| INSTRUCTIONS TO FOLLOW |
Write out again, exactly, the lines below starting at the one with "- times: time" and ending at the one with "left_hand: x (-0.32".
+===+
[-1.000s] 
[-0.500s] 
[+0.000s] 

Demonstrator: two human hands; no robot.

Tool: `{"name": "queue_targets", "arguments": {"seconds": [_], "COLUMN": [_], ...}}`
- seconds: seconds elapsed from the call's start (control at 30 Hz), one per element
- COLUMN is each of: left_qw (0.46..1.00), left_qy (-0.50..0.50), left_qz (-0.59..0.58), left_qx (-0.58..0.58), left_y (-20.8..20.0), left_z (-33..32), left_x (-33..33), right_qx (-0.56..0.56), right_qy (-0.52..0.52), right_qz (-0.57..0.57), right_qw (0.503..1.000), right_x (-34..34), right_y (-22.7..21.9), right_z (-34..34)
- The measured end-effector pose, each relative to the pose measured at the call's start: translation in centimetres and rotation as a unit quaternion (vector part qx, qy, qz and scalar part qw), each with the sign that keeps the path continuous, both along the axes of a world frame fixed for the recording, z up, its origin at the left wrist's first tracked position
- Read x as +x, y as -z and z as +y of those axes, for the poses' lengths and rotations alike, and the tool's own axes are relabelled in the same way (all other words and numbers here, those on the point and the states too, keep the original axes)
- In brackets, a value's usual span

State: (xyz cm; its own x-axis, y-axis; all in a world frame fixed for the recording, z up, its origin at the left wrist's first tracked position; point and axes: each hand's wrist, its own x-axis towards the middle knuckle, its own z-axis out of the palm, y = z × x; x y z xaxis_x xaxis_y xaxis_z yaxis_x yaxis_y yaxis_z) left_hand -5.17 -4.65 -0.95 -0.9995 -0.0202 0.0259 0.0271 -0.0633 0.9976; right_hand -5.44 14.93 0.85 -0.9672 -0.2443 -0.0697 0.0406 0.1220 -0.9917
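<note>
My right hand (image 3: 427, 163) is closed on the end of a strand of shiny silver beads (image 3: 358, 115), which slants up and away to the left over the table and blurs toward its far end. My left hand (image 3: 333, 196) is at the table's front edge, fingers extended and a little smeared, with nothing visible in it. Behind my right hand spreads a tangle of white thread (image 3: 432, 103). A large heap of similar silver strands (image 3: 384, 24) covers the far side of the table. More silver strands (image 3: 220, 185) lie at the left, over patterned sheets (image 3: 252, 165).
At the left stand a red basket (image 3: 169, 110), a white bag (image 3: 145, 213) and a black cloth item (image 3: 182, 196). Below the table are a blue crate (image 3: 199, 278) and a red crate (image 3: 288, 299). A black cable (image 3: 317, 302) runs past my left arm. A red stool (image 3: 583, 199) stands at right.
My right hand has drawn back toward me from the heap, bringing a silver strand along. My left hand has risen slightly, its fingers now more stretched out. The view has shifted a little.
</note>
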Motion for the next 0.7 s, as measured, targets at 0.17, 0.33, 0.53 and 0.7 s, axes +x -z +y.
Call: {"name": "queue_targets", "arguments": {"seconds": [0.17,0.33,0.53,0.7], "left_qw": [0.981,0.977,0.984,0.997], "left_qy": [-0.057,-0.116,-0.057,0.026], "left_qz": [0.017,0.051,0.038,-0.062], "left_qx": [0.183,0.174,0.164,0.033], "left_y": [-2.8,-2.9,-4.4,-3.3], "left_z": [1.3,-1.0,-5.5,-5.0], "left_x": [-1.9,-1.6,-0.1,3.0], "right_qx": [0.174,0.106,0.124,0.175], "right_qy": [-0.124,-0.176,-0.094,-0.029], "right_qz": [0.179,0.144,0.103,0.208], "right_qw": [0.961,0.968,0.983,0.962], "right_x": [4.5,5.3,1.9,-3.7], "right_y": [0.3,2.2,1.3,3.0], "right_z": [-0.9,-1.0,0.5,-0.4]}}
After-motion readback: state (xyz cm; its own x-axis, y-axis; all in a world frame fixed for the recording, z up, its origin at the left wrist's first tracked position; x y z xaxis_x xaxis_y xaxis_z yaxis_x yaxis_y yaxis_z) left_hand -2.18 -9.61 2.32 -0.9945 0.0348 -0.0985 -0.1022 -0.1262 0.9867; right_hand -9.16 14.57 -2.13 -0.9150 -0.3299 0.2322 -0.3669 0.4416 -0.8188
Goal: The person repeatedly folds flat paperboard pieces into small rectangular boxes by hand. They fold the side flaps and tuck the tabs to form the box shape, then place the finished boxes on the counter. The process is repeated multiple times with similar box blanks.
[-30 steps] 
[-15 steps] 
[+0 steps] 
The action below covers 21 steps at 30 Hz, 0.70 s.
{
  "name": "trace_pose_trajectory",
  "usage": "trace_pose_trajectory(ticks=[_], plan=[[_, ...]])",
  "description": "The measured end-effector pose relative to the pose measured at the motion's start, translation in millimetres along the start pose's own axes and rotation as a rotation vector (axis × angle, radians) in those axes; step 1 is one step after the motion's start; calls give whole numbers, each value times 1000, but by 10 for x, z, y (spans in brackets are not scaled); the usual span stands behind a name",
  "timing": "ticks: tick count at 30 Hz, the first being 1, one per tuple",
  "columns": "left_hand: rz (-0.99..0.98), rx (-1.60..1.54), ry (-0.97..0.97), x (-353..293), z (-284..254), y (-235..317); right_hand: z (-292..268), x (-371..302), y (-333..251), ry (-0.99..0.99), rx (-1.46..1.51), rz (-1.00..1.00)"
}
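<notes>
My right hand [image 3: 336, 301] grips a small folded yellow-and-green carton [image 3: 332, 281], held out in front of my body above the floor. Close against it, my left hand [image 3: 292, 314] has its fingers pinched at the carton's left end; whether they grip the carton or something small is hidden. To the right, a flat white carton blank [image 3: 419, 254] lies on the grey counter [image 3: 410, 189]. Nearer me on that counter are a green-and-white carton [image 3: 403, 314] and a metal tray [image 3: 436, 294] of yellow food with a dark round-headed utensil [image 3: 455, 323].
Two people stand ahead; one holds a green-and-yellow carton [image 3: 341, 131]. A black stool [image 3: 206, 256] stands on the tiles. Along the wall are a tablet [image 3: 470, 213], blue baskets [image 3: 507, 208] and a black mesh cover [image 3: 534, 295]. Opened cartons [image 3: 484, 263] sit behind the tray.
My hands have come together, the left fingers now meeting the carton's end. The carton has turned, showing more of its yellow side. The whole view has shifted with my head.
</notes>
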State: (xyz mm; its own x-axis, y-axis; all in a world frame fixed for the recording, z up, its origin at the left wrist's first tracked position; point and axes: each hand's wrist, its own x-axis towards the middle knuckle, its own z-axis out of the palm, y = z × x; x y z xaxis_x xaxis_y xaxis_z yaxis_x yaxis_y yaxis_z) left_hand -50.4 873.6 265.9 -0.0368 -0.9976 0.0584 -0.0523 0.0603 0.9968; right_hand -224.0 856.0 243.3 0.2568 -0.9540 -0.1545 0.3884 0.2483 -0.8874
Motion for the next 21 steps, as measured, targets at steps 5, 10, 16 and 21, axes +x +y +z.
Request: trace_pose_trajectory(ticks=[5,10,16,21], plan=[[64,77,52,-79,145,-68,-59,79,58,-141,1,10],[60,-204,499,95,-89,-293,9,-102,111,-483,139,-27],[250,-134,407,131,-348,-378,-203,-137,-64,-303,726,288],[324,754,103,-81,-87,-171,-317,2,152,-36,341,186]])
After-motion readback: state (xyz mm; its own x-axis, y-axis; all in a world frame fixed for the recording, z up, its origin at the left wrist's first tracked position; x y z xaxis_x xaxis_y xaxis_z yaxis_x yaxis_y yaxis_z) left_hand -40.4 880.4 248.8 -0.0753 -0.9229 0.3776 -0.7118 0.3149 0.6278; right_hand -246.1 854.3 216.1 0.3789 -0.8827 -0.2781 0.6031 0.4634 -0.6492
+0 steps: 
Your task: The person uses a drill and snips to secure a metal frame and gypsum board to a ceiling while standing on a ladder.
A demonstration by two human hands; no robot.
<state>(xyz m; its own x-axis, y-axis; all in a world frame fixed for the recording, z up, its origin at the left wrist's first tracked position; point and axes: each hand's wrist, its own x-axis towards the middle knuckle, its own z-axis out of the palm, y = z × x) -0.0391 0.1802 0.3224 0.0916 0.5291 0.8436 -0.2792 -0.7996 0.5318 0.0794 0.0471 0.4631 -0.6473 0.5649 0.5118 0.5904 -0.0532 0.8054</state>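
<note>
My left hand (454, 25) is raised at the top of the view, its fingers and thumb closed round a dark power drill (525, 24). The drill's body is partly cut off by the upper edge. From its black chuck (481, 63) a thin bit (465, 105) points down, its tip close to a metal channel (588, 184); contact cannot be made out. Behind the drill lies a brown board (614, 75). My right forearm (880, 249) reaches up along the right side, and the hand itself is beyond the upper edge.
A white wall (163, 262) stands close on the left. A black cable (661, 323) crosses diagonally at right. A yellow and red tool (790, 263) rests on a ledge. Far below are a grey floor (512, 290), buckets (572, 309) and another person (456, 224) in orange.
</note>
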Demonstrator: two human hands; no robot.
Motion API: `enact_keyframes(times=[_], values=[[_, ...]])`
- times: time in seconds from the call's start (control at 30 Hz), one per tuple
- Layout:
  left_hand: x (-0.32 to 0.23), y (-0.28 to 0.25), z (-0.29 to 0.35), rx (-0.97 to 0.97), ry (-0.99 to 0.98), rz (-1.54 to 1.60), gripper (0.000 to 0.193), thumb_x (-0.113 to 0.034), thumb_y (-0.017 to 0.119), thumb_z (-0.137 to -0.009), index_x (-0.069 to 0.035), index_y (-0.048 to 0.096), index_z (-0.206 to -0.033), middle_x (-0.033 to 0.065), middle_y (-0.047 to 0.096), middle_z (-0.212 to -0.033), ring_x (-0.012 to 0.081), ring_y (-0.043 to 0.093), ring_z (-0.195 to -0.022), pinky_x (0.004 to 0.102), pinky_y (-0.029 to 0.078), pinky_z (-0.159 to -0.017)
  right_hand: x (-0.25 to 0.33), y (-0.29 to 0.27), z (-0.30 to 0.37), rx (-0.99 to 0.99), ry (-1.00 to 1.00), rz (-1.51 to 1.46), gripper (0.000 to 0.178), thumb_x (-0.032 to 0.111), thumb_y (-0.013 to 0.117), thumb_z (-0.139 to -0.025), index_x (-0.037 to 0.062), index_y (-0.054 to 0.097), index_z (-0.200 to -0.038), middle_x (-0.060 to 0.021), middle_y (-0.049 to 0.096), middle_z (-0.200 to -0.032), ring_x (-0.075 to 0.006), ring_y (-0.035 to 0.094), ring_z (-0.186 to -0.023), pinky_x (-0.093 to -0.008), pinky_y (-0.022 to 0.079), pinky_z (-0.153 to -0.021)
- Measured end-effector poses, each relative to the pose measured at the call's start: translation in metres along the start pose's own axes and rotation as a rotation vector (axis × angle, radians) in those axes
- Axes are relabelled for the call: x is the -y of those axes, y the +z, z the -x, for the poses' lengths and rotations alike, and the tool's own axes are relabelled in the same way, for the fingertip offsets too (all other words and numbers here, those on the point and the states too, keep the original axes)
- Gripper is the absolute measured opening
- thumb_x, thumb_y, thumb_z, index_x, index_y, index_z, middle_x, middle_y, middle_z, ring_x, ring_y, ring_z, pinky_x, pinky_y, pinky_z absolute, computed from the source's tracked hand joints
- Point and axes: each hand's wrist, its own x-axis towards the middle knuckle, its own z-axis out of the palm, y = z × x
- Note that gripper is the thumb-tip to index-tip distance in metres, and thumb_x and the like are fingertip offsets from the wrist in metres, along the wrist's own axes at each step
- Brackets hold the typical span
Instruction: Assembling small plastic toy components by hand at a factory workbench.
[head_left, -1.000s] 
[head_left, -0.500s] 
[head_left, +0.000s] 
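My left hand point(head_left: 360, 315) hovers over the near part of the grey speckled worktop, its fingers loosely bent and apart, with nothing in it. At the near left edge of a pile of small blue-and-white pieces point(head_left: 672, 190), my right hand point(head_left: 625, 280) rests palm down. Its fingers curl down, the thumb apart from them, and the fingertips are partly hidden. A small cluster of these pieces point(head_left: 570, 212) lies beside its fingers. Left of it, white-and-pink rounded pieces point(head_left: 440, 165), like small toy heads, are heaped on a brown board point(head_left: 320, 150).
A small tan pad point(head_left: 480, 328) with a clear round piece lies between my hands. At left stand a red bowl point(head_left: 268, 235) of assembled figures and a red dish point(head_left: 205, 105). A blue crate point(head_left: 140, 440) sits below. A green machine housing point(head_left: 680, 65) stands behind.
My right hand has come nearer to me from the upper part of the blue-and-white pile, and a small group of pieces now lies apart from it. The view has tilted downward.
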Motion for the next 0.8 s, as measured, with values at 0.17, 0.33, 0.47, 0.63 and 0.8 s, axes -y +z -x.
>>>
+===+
| RESPONSE AREA |
- times: time in seconds from the call's start (control at 30 Hz), one per tuple
- Layout:
  left_hand: x (-0.32 to 0.23), y (-0.28 to 0.25), z (-0.29 to 0.35), rx (-0.97 to 0.97), ry (-0.99 to 0.98), rz (-1.54 to 1.60), gripper (0.000 to 0.193), thumb_x (-0.113 to 0.034), thumb_y (-0.017 to 0.119), thumb_z (-0.137 to -0.009), index_x (-0.069 to 0.035), index_y (-0.048 to 0.096), index_z (-0.206 to -0.033), middle_x (-0.033 to 0.065), middle_y (-0.047 to 0.096), middle_z (-0.212 to -0.033), ring_x (-0.012 to 0.081), ring_y (-0.043 to 0.093), ring_z (-0.195 to -0.022), pinky_x (0.004 to 0.102), pinky_y (-0.029 to 0.078), pinky_z (-0.159 to -0.017)

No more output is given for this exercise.